Na spotkaniu w Paryżu przyjęto z otwartymi ramionami "kumpla Putina", którego Waszyngton niedawno zrugał, natomiast Hiszpana Zapatero wyświęcono na jednego z europejskich decydentów -zauważył z ironią komentator. "Chirac jako gospodarz spotkania miał okazję zaprezentowania wielkości i niezależności francuskiego narodu" - dodał.

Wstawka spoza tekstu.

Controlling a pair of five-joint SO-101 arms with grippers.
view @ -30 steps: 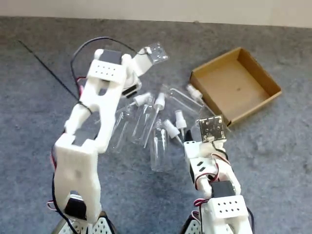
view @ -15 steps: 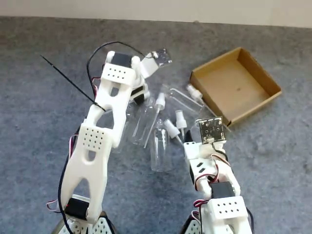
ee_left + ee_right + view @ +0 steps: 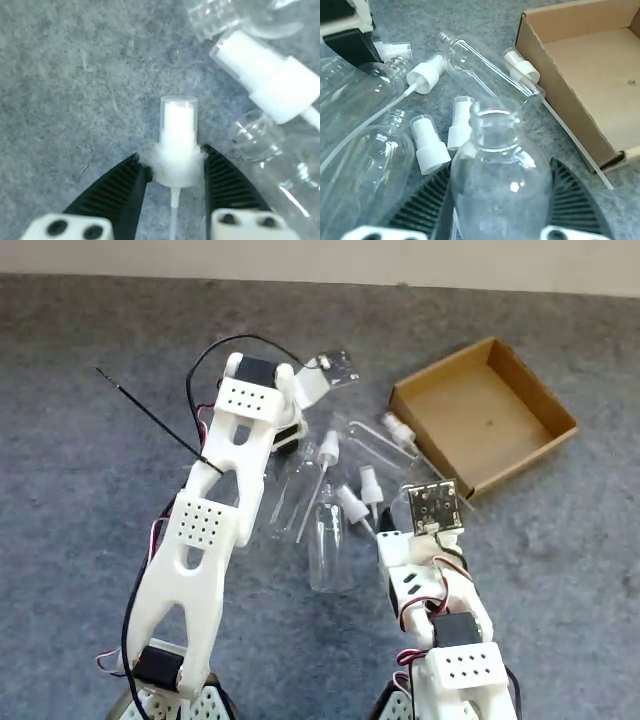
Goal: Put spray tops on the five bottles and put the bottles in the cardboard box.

"Zagadką pozostanie, jaki nadrzędny cel przyświecał tej czteroosobowej klice. Oczywiste są jedynie wyrządzone szkody -małe i średnie kraje UE od dawna nie kryją niesmaku z powodu tworzenia zmiennych sojuszy. Potężne niezadowolenie wrze z powodu niemiecko- francuskiej polityki działającej jak buldożer w takich sprawach jak pakt stabilizacji i rozwoju UE czy też embarga na dostawy broni (dla Chin)" - czytamy.
Zbliżenie do Rosji, kierowanej przez Putina, wywołuje głośne protesty wśród krajów środkowoeuropejskich i Bałtów - podkreśla komentator. Na tym tle rośnie nieufność wobec Francji i Niemiec- dodaje. "Ta nieufność wybuchnie, ponieważ chwiejna polityka jeszcze nigdy nie doprowadziła w Europie do stabilizacji. UE powinna w oparciu o historyczne doświadczenia zaoferować rozwiązanie, jednak wydaje się, że wirus szczytomanii zżera historyczną pamięć" - stwierdza w konkluzji "Sueddeutsche Zeitung".